- Assignment:
Give back the full set of entries that follows, exactly as written.

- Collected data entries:

= = = = = = =

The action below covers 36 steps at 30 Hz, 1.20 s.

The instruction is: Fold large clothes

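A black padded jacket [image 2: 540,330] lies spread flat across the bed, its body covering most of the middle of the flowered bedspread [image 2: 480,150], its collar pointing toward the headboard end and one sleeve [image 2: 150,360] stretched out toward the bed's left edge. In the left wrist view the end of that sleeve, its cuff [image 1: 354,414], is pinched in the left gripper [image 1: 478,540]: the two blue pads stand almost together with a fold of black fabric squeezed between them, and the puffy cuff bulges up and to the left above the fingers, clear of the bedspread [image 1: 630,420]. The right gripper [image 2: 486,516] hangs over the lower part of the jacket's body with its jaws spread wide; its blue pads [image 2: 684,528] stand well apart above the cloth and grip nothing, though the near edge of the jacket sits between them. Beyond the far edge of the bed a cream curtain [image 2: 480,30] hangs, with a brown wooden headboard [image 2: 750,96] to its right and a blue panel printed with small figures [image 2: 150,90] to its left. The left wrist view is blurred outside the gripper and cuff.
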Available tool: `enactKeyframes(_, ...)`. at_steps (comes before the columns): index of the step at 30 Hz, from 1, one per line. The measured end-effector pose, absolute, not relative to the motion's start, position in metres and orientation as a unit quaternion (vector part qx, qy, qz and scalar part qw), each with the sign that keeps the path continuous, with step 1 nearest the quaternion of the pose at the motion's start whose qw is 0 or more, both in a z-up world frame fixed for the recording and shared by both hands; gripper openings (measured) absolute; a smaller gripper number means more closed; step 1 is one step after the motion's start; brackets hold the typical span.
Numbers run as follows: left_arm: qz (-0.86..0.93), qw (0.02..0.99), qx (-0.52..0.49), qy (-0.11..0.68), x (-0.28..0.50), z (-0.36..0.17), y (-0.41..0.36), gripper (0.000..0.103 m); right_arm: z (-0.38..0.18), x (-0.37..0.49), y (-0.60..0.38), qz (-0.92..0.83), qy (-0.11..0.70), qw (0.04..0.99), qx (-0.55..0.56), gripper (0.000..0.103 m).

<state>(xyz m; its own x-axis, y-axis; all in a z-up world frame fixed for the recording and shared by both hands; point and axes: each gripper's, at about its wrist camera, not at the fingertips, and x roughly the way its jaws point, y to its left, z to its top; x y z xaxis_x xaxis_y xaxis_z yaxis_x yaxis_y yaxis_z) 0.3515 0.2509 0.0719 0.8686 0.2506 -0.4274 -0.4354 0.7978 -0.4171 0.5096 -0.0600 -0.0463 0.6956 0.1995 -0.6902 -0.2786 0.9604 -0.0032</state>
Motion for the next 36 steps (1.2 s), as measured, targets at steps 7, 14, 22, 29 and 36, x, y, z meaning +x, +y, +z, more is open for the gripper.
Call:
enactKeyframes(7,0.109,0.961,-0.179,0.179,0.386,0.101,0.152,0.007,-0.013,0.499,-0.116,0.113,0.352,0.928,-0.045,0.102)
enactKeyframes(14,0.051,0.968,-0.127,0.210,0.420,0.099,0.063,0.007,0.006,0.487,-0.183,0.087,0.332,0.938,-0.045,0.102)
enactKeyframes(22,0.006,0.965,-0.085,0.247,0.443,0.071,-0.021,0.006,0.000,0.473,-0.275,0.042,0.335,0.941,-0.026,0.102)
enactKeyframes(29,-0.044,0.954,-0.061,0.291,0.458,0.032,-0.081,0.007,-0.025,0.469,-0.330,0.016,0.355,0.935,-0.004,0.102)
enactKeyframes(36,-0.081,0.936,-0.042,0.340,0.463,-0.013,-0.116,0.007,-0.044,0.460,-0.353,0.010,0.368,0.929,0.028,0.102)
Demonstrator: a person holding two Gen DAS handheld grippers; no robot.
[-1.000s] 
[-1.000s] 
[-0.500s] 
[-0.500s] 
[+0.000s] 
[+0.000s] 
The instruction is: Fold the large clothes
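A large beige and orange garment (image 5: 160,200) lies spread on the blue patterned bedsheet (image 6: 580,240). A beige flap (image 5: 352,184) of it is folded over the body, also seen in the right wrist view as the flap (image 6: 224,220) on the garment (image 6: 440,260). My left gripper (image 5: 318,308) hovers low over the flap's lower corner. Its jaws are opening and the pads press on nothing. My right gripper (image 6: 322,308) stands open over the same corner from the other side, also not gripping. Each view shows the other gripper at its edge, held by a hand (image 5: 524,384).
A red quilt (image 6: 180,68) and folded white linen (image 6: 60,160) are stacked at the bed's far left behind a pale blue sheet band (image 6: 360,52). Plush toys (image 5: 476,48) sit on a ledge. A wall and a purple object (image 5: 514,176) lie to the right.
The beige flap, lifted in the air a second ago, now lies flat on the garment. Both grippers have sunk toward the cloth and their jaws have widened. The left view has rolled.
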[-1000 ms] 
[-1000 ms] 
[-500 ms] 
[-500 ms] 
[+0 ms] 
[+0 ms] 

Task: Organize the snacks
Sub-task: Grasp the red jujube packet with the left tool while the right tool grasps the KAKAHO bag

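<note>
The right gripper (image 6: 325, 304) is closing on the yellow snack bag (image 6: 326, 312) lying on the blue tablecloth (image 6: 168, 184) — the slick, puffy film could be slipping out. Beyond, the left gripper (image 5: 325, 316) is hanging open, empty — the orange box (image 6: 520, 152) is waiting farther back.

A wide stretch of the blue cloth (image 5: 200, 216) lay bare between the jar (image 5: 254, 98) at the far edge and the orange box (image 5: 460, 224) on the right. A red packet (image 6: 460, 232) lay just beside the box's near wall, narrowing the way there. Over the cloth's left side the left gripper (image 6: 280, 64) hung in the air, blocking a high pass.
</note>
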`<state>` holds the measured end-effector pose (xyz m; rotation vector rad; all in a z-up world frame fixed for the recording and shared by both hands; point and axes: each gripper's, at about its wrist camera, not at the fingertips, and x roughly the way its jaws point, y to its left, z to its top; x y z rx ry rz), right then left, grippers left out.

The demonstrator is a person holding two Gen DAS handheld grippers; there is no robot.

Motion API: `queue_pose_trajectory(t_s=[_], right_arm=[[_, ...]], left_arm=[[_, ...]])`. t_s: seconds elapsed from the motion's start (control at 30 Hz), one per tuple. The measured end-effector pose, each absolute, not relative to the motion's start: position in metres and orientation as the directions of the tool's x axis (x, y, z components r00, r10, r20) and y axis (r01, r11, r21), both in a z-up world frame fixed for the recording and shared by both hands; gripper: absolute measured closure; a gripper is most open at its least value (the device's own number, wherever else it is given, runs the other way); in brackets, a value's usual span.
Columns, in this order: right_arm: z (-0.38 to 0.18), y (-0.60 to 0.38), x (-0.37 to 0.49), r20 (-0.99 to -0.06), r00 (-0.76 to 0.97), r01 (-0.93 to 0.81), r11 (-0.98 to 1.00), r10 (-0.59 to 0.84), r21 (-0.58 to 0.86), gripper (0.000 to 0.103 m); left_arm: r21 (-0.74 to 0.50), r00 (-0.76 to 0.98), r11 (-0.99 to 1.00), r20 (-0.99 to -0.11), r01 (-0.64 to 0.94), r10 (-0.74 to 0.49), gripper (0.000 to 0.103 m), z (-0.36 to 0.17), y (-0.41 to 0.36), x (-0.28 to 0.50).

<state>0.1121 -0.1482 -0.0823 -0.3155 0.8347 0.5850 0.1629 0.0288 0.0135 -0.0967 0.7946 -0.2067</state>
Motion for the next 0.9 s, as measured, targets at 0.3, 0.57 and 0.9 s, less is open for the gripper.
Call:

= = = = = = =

- Answer for the task:
The action below covers 36 steps at 30 Hz, 1.20 s.

The instruction is: Fold large clothes

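A black padded jacket [image 2: 540,330] lies spread flat across the bed, its body covering most of the middle of the flowered bedspread [image 2: 480,150], its collar pointing toward the headboard end and one sleeve [image 2: 150,360] stretched out toward the bed's left edge. In the left wrist view the end of that sleeve, its cuff [image 1: 354,414], is pinched in the left gripper [image 1: 478,540]: the two blue pads stand almost together with a fold of black fabric squeezed between them, and the puffy cuff bulges up and to the left above the fingers, clear of the bedspread [image 1: 630,420]. The right gripper [image 2: 486,516] hangs over the lower part of the jacket's body with its jaws spread wide; its blue pads [image 2: 684,528] stand well apart above the cloth and grip nothing, though the near edge of the jacket sits between them. Beyond the far edge of the bed a cream curtain [image 2: 480,30] hangs, with a brown wooden headboard [image 2: 750,96] to its right and a blue panel printed with small figures [image 2: 150,90] to its left. The left wrist view is blurred outside the gripper and cuff.
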Available tool: `enactKeyframes(_, ...)`. at_steps (comes before the columns): index of the step at 30 Hz, from 1, one per line. The measured end-effector pose, absolute, not relative to the motion's start, position in metres and orientation as a unit quaternion (vector part qx, qy, qz and scalar part qw), each with the sign that keeps the path continuous, with step 1 nearest the quaternion of the pose at the motion's start whose qw is 0 or more, both in a z-up world frame fixed for the recording and shared by both hands; gripper openings (measured) absolute; a smaller gripper number means more closed; step 1 is one step after the motion's start; brackets hold the typical span.
Numbers run as follows: left_arm: qz (-0.86..0.93), qw (0.02..0.99), qx (-0.52..0.49), qy (-0.11..0.68), x (-0.28..0.50), z (-0.36..0.17), y (-0.41..0.36), gripper (0.000..0.103 m); right_arm: z (-0.38..0.18), x (-0.37..0.49), y (-0.60..0.38), qz (-0.92..0.83), qy (-0.11..0.70), qw (0.04..0.99), qx (-0.55..0.56), gripper (0.000..0.103 m).

<state>(xyz m; its own x-axis, y-axis; all in a z-up world frame fixed for the recording and shared by both hands; point and axes: each gripper's, at about its wrist camera, not at the fingertips, and x roughly the way its jaws point, y to its left, z to its top; x y z xaxis_x xaxis_y xaxis_z yaxis_x yaxis_y yaxis_z) 0.3515 0.2509 0.0719 0.8686 0.2506 -0.4274 -0.4354 0.7978 -0.4171 0.5096 -0.0600 -0.0463 0.6956 0.1995 -0.6902 -0.2786 0.9604 -0.0032</state>
Motion for the next 36 steps (1.2 s), as measured, targets at steps 7, 14, 22, 29 and 36, x, y, z meaning +x, +y, +z, more is open for the gripper.
Call:
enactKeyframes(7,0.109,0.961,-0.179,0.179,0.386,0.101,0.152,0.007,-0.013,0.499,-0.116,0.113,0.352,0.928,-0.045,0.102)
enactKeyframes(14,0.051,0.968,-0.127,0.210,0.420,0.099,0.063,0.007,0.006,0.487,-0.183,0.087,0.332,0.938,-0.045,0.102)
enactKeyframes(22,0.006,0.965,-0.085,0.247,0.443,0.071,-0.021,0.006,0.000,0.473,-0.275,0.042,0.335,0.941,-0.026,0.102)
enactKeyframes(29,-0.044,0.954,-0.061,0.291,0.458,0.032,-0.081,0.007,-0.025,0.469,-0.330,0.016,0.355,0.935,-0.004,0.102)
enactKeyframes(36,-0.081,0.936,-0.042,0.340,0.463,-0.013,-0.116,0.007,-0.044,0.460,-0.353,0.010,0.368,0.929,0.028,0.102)
Demonstrator: a person holding two Gen DAS handheld grippers; no robot.
[-1.000s] 
[-1.000s] 
[-0.500s] 
[-0.500s] 
[+0.000s] 
[+0.000s] 
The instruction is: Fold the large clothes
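A large beige and orange garment (image 5: 160,200) lies spread on the blue patterned bedsheet (image 6: 580,240). A beige flap (image 5: 352,184) of it is folded over the body, also seen in the right wrist view as the flap (image 6: 224,220) on the garment (image 6: 440,260). My left gripper (image 5: 318,308) hovers low over the flap's lower corner. Its jaws are opening and the pads press on nothing. My right gripper (image 6: 322,308) stands open over the same corner from the other side, also not gripping. Each view shows the other gripper at its edge, held by a hand (image 5: 524,384).
A red quilt (image 6: 180,68) and folded white linen (image 6: 60,160) are stacked at the bed's far left behind a pale blue sheet band (image 6: 360,52). Plush toys (image 5: 476,48) sit on a ledge. A wall and a purple object (image 5: 514,176) lie to the right.
The beige flap, lifted in the air a second ago, now lies flat on the garment. Both grippers have sunk toward the cloth and their jaws have widened. The left view has rolled.
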[-1000 ms] 
[-1000 ms] 
[-500 ms] 
[-500 ms] 
[+0 ms] 
[+0 ms] 

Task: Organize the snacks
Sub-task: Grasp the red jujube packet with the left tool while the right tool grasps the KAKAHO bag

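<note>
The right gripper (image 6: 325, 304) is closing on the yellow snack bag (image 6: 326, 312) lying on the blue tablecloth (image 6: 168, 184) — the slick, puffy film could be slipping out. Beyond, the left gripper (image 5: 325, 316) is hanging open, empty — the orange box (image 6: 520, 152) is waiting farther back.

A wide stretch of the blue cloth (image 5: 200, 216) lay bare between the jar (image 5: 254, 98) at the far edge and the orange box (image 5: 460, 224) on the right. A red packet (image 6: 460, 232) lay just beside the box's near wall, narrowing the way there. Over the cloth's left side the left gripper (image 6: 280, 64) hung in the air, blocking a high pass.
</note>
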`<state>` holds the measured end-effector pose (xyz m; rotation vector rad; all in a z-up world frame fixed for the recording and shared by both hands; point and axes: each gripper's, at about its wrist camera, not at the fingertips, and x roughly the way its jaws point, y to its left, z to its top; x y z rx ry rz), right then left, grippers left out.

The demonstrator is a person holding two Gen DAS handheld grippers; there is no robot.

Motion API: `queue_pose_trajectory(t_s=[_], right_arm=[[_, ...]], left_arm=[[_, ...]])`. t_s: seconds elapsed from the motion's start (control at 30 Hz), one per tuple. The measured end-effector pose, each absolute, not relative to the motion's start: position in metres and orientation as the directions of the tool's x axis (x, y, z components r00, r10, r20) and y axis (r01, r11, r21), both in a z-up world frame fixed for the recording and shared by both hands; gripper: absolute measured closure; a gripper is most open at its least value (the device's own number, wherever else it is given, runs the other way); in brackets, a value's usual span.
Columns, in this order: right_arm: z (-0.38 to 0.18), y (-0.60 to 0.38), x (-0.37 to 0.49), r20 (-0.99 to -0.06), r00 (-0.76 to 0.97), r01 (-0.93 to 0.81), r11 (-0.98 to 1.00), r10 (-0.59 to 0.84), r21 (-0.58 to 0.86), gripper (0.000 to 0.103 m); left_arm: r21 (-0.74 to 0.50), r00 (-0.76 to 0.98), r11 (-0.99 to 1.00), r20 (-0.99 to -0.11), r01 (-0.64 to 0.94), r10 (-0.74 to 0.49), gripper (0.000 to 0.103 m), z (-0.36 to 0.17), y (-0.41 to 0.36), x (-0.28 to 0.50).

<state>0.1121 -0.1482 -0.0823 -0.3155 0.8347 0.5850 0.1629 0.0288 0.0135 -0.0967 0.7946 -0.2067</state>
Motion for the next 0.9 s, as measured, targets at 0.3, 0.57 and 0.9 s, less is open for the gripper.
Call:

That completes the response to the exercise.